George stayed, refusing to take these hints, even when Barnaby began to cry in a tired, bad-tempered way. He felt oddly dissatisfied. He knew that there was an important question still to be asked, but the essence of it eluded him. He had come close to it at one point, but his attention had wandered, so that he could not focus on it, could not form it precisely. Yet, still he could not take the decision to go. Molly finally dragged him away. He felt like a stubborn, ill-tempered child as she said goodbye to Sally. She almost seemed to be apologizing for his churlish behaviour. In the car he could sense her anger.
“What’s the matter, my dear?” he asked in a voice which was meant to sound conciliatory, but sounded only tired and a little pompous.
“Why did you treat her like that? You treated her like a suspect.”
“She is a suspect.”
“But the anonymous letters … Surely they clear her of suspicion.”

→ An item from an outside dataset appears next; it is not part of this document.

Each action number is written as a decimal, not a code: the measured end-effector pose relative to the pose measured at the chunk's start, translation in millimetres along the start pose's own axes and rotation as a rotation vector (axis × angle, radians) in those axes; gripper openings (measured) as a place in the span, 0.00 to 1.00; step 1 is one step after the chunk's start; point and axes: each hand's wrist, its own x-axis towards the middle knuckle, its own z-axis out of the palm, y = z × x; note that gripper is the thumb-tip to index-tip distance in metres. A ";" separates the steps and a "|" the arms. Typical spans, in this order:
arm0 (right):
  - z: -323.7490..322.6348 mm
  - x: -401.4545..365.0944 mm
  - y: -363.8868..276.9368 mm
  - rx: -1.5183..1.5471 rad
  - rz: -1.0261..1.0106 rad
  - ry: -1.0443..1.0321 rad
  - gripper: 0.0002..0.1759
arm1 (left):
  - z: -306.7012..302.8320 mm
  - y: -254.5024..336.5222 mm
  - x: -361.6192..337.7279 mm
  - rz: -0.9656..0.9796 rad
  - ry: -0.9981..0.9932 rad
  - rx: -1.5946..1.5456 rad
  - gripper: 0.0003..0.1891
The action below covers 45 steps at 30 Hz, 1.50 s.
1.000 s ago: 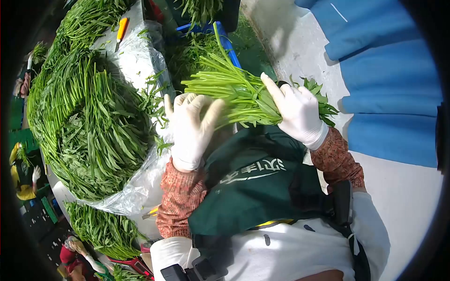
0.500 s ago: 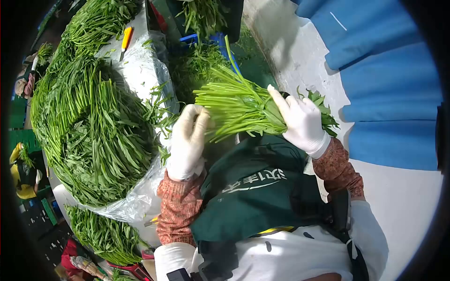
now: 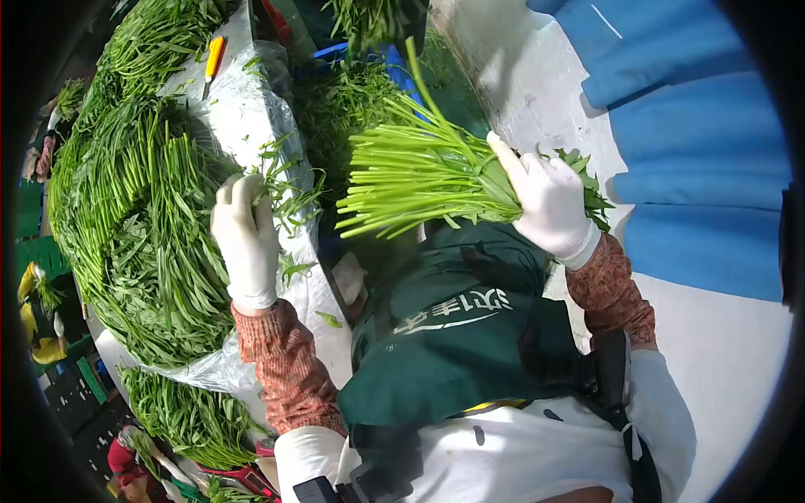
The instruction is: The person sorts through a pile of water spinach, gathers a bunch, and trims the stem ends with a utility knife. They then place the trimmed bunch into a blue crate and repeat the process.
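Note:
My right hand, in a white glove, is closed around the leafy end of a bunch of long-stemmed leafy greens. The cut stems fan out to the left, and one thicker stem sticks up above the others. My left hand, also gloved, is at the right edge of a big heap of the same greens. Its fingers are curled together against loose leaves; whether they pinch any of these is hidden.
A yellow-handled knife lies on the plastic-covered table. Beyond the table edge, a blue container stands among loose greens. Blue fabric hangs at right. More greens lie at lower left, where other people are at work.
My left hand has moved left, away from the stem ends to the edge of the heap. The bunch in my right hand has shifted slightly, its stems now more spread.

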 end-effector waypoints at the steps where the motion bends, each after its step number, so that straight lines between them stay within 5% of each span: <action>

“Do they? It seems odd that the first letter arrived on the day of Tom’s death. Nobody but Sally knew that he planned to be on the marsh early. It was unusual for him to go birdwatching before work and he doesn’t seem to have discussed it with anyone else. If the letter was conjured out of the same sense of hatred as the murder, then the person who committed both acts must have had the gift of second sight. I’d guess that the letter was posted on the Thursday before he died. The postmark was blurred, but it only had a second-class stamp. I doubt if Tom himself knew on Thursday that he would go out to the marsh on Saturday.”